## EXERCISE PROMPT
Check each line of the listing for the word "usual" and report the ones that have it.

## DATA FOR REVIEW
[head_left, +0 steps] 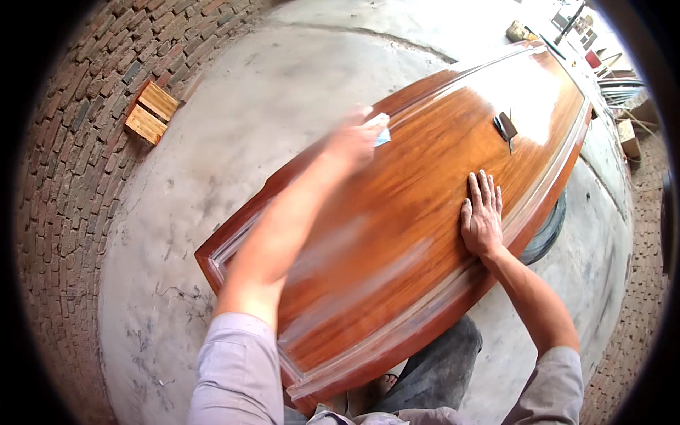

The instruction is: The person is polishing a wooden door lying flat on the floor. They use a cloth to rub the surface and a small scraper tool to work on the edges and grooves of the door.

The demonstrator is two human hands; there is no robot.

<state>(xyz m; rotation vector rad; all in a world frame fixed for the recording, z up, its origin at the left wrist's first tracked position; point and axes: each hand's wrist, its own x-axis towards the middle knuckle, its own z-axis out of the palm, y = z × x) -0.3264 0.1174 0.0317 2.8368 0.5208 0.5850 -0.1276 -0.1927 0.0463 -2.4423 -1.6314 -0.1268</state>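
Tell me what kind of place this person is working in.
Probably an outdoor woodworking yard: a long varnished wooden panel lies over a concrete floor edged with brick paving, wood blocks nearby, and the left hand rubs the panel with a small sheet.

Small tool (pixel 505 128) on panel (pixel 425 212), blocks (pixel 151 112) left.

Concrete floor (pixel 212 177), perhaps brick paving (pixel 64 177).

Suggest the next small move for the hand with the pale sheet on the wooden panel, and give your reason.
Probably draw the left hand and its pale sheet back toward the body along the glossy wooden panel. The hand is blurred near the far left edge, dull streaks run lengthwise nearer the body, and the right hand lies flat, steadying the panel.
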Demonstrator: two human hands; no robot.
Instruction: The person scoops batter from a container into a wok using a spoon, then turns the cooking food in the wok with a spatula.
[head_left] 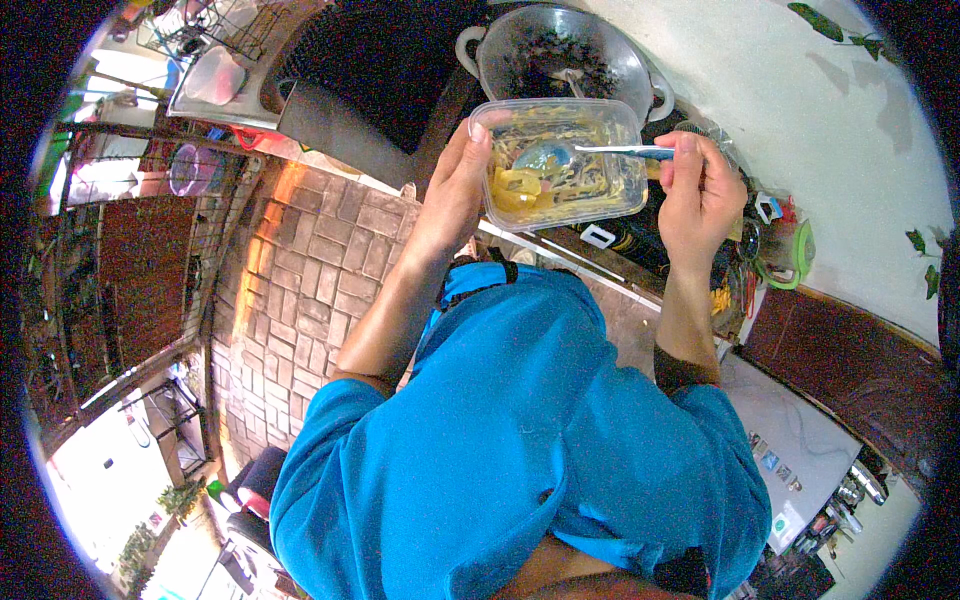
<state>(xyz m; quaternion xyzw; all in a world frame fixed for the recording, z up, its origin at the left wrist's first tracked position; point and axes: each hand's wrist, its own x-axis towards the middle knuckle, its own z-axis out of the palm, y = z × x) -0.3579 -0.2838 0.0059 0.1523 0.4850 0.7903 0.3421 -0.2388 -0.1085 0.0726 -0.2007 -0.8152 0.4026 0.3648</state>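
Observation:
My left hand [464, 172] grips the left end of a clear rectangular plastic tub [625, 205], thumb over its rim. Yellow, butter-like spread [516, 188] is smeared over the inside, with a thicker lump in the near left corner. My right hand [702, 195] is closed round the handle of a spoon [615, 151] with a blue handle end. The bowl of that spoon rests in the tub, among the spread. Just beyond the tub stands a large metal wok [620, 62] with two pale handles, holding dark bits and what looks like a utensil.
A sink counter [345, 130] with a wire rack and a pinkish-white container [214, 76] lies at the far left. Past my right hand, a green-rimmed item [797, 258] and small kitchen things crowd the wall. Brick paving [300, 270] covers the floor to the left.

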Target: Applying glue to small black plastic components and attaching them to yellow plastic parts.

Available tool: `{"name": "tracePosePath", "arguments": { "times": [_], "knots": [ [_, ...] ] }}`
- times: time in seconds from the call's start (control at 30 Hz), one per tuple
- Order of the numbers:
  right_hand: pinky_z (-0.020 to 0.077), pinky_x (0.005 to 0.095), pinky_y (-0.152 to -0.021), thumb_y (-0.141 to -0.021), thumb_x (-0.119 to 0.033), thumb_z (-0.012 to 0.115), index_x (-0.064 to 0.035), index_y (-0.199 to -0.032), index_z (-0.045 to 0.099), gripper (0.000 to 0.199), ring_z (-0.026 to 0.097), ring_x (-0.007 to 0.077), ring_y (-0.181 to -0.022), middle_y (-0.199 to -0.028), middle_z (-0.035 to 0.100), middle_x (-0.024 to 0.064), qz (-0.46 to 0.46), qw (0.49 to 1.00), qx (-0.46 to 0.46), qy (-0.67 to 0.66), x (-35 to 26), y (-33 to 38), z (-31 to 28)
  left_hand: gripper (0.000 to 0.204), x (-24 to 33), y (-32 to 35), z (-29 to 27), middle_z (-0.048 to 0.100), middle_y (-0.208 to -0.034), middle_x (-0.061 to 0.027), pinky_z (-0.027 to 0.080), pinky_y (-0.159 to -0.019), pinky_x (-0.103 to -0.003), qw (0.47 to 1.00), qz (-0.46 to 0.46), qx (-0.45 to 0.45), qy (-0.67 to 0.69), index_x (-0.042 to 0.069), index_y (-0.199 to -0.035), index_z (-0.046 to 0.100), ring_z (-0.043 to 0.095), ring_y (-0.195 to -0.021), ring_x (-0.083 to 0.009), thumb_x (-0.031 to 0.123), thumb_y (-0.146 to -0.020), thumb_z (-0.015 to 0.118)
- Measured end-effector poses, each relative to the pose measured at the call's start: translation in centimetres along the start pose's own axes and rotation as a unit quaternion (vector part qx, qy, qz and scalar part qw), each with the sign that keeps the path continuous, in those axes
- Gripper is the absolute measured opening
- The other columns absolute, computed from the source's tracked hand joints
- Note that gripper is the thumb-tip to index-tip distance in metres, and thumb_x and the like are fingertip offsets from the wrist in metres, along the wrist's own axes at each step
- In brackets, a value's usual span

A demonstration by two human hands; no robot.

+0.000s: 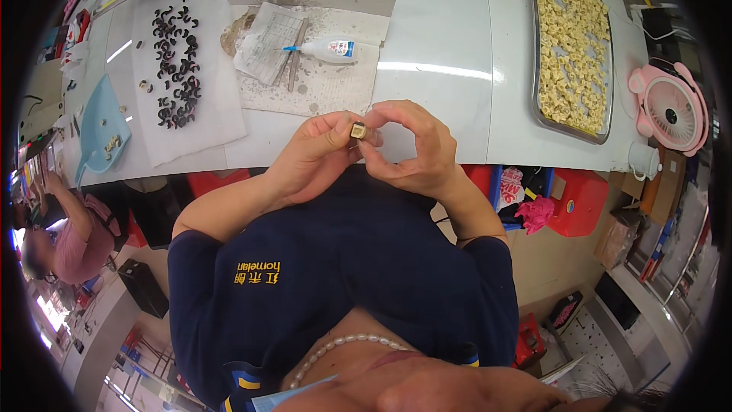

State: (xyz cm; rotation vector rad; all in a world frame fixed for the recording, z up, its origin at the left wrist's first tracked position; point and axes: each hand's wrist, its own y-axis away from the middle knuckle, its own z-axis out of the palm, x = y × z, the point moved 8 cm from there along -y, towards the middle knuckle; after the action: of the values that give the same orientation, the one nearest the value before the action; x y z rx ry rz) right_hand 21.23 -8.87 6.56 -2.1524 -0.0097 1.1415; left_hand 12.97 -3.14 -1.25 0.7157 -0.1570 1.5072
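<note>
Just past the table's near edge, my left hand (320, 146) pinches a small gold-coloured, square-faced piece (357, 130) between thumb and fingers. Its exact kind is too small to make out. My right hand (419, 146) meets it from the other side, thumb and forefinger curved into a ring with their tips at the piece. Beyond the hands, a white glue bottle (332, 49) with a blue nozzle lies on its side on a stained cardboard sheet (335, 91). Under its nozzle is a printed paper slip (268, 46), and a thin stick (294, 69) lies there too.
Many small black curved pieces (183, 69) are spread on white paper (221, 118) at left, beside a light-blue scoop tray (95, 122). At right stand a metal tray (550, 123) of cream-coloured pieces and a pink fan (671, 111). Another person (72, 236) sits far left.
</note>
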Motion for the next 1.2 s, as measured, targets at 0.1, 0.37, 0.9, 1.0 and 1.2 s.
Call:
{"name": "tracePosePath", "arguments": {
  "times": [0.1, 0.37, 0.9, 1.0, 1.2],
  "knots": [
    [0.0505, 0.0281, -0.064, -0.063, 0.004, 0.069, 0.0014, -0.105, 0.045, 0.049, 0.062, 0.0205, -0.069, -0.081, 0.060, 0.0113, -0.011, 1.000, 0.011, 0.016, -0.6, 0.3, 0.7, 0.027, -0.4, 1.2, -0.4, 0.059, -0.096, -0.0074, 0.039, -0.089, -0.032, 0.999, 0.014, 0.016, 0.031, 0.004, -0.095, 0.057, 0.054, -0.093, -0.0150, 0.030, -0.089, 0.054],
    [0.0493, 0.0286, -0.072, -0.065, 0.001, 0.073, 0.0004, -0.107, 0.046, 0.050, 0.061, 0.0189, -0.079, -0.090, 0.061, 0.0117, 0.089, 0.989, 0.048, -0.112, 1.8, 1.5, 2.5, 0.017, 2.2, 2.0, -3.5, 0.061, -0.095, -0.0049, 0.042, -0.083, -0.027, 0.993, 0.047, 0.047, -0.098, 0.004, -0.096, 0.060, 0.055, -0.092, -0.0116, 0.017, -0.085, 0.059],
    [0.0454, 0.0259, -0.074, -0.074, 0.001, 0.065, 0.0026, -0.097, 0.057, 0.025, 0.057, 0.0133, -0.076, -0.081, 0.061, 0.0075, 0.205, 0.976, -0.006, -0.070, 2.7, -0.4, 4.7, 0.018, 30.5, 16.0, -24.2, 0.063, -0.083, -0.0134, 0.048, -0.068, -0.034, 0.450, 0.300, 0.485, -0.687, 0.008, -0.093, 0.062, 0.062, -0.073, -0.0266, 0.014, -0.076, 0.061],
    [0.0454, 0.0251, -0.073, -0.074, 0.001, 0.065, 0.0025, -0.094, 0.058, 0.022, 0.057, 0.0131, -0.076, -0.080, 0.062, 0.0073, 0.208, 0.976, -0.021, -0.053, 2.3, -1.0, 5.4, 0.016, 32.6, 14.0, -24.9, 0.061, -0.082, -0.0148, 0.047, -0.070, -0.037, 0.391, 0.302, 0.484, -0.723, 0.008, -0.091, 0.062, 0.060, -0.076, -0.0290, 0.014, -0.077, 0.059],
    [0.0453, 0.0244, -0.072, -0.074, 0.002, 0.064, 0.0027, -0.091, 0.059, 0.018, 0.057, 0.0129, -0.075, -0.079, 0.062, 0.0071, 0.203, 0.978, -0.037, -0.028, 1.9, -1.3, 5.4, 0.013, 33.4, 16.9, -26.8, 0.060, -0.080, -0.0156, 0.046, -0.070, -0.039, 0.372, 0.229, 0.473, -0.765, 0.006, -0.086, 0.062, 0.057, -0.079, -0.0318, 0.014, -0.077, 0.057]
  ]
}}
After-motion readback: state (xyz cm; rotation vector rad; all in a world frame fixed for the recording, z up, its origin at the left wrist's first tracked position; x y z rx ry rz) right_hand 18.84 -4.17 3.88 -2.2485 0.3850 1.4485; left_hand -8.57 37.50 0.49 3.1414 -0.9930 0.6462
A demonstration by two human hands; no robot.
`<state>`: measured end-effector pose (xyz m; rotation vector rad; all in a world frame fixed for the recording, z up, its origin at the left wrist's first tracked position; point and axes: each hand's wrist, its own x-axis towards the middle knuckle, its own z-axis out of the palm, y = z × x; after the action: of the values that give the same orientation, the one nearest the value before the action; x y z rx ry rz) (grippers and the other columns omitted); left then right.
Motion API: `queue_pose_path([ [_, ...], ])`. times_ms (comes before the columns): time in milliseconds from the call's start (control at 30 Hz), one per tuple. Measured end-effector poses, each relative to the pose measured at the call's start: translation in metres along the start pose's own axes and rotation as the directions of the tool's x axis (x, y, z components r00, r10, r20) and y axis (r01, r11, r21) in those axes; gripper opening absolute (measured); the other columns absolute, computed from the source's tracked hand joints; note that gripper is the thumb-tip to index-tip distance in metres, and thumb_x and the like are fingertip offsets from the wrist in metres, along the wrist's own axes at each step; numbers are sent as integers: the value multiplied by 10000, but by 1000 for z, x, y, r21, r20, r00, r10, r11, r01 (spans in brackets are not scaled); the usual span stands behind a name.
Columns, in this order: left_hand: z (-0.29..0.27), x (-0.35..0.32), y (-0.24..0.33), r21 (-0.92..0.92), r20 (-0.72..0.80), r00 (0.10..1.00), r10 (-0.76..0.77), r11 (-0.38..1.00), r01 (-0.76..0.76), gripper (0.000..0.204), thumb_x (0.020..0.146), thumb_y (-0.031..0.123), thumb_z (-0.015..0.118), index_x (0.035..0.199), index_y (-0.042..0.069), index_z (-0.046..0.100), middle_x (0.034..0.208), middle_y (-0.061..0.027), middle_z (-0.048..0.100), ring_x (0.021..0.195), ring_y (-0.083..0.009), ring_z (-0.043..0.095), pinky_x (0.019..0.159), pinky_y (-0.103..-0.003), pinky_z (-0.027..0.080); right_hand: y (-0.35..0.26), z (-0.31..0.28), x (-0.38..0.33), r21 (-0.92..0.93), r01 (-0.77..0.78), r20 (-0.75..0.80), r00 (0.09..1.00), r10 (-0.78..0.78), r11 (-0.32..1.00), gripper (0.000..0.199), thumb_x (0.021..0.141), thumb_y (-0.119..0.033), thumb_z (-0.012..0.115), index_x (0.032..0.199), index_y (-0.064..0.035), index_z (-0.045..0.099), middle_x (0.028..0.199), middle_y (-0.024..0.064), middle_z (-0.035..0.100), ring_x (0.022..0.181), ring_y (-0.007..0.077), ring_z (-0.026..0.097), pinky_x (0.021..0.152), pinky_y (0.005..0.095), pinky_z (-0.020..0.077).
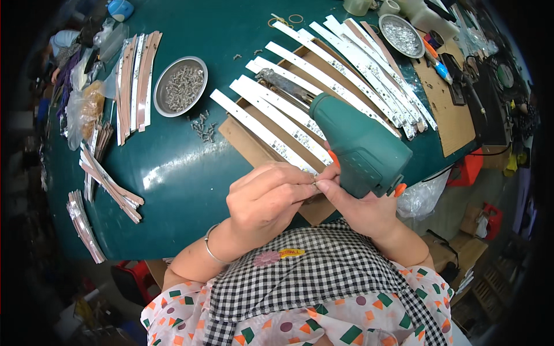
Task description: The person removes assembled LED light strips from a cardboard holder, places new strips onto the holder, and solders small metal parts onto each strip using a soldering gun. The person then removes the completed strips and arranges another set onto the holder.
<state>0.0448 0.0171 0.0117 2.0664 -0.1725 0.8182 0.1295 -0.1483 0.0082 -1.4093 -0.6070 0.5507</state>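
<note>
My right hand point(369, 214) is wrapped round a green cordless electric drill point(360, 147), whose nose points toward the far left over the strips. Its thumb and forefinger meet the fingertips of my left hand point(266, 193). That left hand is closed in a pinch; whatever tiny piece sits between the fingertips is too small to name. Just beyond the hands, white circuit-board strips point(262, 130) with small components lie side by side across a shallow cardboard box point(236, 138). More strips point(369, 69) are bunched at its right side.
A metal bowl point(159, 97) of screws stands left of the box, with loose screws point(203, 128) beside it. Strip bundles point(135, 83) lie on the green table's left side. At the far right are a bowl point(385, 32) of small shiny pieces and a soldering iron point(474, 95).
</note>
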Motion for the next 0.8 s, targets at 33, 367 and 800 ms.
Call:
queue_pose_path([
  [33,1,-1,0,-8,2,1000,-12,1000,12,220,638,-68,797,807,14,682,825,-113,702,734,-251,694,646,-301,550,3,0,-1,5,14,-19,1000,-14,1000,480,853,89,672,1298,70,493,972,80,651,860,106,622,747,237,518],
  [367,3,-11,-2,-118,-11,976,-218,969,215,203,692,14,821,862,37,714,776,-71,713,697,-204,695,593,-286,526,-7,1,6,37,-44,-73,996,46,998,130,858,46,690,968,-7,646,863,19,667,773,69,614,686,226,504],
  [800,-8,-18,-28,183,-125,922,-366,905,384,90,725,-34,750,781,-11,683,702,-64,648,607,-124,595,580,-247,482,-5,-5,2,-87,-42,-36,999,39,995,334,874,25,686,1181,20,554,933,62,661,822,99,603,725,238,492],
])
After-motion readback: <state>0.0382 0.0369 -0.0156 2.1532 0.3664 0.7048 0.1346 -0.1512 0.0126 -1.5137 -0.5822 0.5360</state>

## FINAL ANSWER
- In brackets, a value's usual span
Motion API: `queue_pose_path([ [_, ...], ])`. times_ms (comes before the columns): time in milliseconds from the call's start (control at 30 Hz), one per tuple. Measured end-effector poses, each relative to the pose measured at the call's start: translation in metres along the start pose's own axes and rotation as the directions of the tool's x axis (x, y, z components r00, r10, r20) and y axis (r01, r11, r21) in those axes; gripper opening absolute (measured); the other columns absolute, computed from the source's tracked hand joints; note that gripper is the thumb-tip to index-tip distance in metres, and thumb_x and the like are fingertip offsets from the wrist in metres, along the wrist's own axes at each step; numbers are sent as integers: the value multiplied by 10000, but by 1000 for z, x, y, r21, r20, r00, r10, r11, r01 (spans in brackets are not scaled); the usual span stands behind a name.

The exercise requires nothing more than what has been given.